**Problem requirements**
Using the listing below, return every line that includes "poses".

**Dataset entries**
[Start of Attachment]

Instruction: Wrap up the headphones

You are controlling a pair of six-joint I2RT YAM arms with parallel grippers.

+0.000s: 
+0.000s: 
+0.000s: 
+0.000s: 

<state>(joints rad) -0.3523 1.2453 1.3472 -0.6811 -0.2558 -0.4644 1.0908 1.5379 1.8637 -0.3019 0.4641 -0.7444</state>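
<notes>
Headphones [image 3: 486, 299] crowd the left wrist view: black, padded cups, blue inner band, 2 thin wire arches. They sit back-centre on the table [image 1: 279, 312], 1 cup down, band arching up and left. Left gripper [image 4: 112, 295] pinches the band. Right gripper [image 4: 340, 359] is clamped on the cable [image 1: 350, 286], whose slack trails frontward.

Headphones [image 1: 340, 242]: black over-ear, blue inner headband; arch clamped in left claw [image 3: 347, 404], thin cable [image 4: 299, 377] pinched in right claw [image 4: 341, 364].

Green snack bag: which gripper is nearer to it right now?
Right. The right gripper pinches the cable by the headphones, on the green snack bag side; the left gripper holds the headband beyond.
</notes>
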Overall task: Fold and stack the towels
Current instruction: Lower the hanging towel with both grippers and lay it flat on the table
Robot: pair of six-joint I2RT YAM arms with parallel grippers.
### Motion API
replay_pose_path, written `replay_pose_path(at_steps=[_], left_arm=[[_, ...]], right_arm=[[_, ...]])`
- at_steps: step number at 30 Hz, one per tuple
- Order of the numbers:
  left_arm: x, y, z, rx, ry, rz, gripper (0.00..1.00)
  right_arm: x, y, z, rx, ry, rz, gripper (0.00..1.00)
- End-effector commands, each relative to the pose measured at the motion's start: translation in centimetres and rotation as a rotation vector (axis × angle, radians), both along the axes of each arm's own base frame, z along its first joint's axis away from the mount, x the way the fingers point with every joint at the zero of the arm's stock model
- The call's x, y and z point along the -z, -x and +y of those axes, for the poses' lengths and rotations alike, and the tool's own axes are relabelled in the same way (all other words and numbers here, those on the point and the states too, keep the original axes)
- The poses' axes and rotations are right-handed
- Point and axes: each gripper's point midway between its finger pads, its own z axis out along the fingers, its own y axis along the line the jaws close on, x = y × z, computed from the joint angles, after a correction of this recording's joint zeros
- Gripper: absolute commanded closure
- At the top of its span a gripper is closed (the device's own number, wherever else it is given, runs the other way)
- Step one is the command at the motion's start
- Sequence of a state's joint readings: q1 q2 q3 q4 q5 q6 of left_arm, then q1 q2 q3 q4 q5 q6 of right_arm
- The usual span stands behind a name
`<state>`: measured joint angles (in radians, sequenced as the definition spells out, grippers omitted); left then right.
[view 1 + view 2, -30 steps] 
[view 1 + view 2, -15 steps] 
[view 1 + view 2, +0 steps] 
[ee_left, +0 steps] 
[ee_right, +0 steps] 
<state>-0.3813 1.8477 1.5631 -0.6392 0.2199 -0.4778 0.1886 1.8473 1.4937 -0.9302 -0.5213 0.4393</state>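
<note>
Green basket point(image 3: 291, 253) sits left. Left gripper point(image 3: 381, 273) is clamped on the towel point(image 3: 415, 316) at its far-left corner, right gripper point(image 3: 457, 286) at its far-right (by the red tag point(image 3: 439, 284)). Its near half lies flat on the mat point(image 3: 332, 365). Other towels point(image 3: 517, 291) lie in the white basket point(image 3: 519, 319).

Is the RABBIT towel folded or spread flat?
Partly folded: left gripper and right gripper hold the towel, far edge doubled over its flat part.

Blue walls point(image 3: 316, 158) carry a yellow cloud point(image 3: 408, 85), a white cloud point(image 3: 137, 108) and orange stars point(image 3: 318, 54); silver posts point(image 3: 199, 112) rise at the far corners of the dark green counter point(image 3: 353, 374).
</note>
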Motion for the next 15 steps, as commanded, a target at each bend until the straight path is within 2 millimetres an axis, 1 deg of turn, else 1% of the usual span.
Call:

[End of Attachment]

**Your solution**
- The call's x, y and z point along the -z, -x and +y of those axes, for the poses' lengths and rotations alike, and the tool's own axes are relabelled in the same way (all other words and numbers here, those on the point and the states too, keep the original axes)
- The poses' axes and rotations are right-handed

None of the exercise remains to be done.